▶ _Exercise directions_: Given the records below, would you repeat exactly the lines that begin at the one containing "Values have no" and end at the one containing "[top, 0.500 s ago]", inclusive?

▶ _Material for this exercise_:
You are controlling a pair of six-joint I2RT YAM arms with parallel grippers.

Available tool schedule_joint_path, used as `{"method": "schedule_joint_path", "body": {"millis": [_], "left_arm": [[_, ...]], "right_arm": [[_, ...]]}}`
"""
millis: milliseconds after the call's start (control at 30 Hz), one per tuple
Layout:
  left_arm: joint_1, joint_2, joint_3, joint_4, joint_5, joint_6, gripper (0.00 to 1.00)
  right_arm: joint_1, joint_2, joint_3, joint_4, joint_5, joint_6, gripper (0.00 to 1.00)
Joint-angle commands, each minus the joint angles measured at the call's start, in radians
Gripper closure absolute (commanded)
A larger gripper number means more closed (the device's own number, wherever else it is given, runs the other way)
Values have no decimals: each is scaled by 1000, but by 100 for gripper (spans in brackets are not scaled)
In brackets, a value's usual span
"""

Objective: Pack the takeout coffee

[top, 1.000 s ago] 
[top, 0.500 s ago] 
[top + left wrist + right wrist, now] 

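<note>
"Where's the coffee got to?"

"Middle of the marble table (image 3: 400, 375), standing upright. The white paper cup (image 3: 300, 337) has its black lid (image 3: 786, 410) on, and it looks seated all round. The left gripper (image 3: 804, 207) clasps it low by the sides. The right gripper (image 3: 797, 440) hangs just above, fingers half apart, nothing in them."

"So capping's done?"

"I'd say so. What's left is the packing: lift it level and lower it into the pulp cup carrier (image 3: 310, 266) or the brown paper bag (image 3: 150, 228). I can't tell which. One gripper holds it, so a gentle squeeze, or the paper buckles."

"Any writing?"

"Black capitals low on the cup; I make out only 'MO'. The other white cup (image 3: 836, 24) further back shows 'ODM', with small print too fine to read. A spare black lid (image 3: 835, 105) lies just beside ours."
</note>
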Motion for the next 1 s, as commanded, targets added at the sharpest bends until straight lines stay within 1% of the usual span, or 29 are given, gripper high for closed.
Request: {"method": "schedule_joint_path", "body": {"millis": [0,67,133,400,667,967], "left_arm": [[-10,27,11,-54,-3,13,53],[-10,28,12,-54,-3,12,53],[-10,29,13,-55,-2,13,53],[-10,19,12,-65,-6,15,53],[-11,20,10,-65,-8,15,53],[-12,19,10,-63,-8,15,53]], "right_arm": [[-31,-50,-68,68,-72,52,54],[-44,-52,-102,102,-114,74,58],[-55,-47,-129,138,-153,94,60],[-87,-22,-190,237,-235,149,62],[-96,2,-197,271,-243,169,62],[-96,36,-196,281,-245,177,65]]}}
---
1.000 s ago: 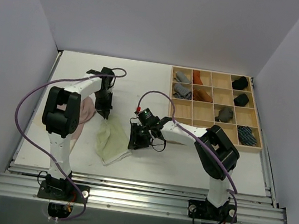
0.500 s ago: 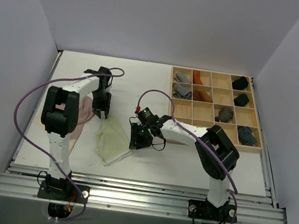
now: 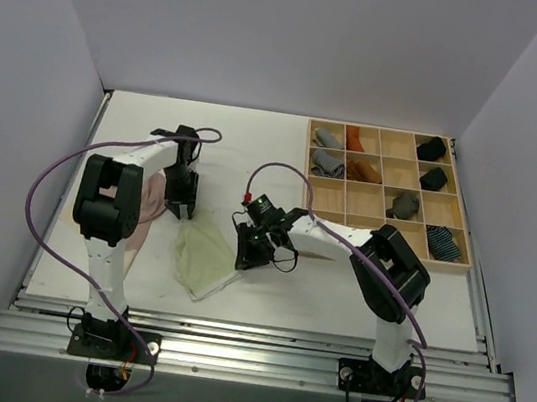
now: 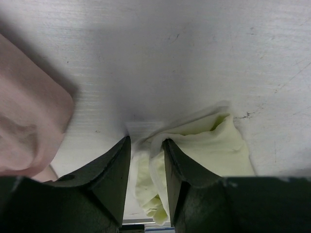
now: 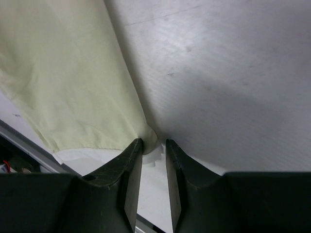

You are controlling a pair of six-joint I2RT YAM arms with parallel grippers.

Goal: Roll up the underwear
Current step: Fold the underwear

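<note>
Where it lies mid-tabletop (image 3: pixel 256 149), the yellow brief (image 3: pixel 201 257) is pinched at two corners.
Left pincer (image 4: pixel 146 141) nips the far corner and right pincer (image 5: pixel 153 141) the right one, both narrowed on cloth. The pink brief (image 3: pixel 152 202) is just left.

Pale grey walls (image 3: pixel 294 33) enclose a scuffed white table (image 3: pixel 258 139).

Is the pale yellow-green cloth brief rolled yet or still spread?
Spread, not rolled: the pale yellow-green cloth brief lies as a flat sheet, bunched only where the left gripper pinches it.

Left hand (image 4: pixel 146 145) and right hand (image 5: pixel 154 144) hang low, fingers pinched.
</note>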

▶ _Your response_:
Values have no decimals: each is scaled by 1000, but by 100 for gripper (spans in brackets are not scaled)
In brackets, a value's usual span
"""

Objective: Pack the takeout coffee

[top, 1.000 s ago] 
[top, 0.500 s ago] 

The exercise requires nothing further.